» **What this task involves**:
What you return has to match the listing below line for line.

..........

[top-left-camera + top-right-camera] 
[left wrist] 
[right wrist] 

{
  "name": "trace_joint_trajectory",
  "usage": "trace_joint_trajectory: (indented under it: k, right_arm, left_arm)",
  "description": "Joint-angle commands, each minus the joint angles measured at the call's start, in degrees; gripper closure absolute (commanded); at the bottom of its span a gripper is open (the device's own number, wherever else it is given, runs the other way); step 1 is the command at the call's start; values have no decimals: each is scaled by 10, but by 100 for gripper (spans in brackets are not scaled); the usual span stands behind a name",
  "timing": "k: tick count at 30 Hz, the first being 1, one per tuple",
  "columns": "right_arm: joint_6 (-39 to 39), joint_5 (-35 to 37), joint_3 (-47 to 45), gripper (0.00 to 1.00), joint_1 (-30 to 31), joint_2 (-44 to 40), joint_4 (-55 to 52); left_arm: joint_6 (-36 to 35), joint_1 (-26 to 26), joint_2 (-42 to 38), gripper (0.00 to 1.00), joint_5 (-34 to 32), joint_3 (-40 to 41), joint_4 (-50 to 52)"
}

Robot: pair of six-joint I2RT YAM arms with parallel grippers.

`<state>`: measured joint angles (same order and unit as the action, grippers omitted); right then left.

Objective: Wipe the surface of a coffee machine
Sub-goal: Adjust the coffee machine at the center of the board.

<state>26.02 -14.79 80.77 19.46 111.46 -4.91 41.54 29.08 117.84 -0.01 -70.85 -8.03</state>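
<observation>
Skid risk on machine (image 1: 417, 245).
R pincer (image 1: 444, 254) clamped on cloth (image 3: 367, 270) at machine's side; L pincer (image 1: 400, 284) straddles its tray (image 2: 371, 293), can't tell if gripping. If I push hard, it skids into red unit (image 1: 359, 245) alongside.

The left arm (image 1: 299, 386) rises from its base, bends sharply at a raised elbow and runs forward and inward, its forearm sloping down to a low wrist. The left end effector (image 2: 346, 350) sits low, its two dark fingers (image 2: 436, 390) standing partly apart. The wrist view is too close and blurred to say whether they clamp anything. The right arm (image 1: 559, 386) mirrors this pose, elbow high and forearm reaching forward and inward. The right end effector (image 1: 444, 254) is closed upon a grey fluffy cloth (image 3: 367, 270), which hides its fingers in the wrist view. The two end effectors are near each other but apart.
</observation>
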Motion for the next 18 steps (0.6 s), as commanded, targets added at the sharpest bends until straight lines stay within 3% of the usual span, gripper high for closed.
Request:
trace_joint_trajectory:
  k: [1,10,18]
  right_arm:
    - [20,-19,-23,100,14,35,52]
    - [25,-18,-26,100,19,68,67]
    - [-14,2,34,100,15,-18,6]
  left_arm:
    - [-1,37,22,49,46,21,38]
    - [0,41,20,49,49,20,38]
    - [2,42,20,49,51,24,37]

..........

» **Task output**:
[top-left-camera + top-right-camera] 
[left wrist] 
[right wrist] 

{
  "name": "trace_joint_trajectory",
  "usage": "trace_joint_trajectory: (indented under it: k, right_arm, left_arm)",
  "description": "Joint-angle commands, each minus the joint angles measured at the call's start, in degrees; gripper closure absolute (commanded); at the bottom of its span a gripper is open (the device's own number, wherever else it is given, runs the other way); step 1 is the command at the call's start; values have no decimals: each is scaled by 10, but by 100 for gripper (spans in brackets are not scaled); the usual span stands behind a name",
  "timing": "k: tick count at 30 Hz, the first being 1, one per tuple",
  "columns": "right_arm: joint_6 (-39 to 39), joint_5 (-35 to 37), joint_3 (-47 to 45), gripper (0.00 to 1.00), joint_1 (-30 to 31), joint_2 (-44 to 40), joint_4 (-55 to 52); left_arm: joint_6 (-36 to 35), joint_1 (-26 to 26), joint_2 (-42 to 38), gripper (0.00 to 1.00), joint_5 (-34 to 32), joint_3 (-40 to 41), joint_4 (-50 to 52)"
}

Robot: pair of six-joint I2RT YAM arms with parallel grippers.

`<state>`: measured joint angles (same order and unit as the action, grippers omitted); right then left.

Objective: Wipe the surface of a coffee machine
Sub-goal: Adjust the coffee machine at the center of the board.

<state>26.02 -14.79 80.77 19.46 111.46 -4.91 41.54 29.08 117.84 -0.01 -70.85 -8.03</state>
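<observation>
Skid risk on machine (image 1: 417, 245).
R pincer (image 1: 444, 254) clamped on cloth (image 3: 367, 270) at machine's side; L pincer (image 1: 400, 284) straddles its tray (image 2: 371, 293), can't tell if gripping. If I push hard, it skids into red unit (image 1: 359, 245) alongside.

The left arm (image 1: 299, 386) rises from its base, bends sharply at a raised elbow and runs forward and inward, its forearm sloping down to a low wrist. The left end effector (image 2: 346, 350) sits low, its two dark fingers (image 2: 436, 390) standing partly apart. The wrist view is too close and blurred to say whether they clamp anything. The right arm (image 1: 559, 386) mirrors this pose, elbow high and forearm reaching forward and inward. The right end effector (image 1: 444, 254) is closed upon a grey fluffy cloth (image 3: 367, 270), which hides its fingers in the wrist view. The two end effectors are near each other but apart.
</observation>
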Motion for the next 18 steps (0.6 s), as commanded, targets added at the sharpest bends until straight lines stay within 3% of the usual span, gripper high for closed.
Request:
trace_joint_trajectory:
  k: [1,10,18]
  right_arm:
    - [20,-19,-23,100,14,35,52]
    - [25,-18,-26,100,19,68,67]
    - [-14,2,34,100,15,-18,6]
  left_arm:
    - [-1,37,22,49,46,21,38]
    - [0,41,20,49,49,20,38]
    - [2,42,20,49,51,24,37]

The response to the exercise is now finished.